Segment Start: Source data
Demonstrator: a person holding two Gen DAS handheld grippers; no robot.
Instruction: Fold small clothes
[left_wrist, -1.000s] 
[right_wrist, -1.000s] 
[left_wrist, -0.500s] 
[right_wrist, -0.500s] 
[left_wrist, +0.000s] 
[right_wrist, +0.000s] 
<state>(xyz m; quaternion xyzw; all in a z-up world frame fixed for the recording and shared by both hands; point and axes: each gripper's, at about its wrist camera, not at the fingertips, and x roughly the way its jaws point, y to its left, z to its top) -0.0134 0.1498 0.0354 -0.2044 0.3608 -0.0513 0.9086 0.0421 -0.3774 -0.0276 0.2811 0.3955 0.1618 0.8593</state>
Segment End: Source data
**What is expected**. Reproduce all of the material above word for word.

**Response area**.
Demonstrator: a person holding two Gen DAS handheld grippers; no robot.
Instruction: Fold small clothes
[left_wrist, -1.000s] 
[right_wrist, -1.000s] 
[left_wrist, -0.500s] 
[right_wrist, -0.500s] 
[left_wrist, +0.000s] 
[right_wrist, +0.000s] 
<state>(xyz m; quaternion xyzw; all in a z-up world frame fixed for the recording and shared by both hands; point and axes: each gripper's, at about its wrist camera, not at the fingertips, and x roughly the way its jaws point, y to its left, z to its top) -0.0134 0.1498 0.0354 -0.2044 0.3608 -0.0513 0.9086 0.0421 -0.3774 -0.0276 0.2811 0.3955 0.1618 0.8593</state>

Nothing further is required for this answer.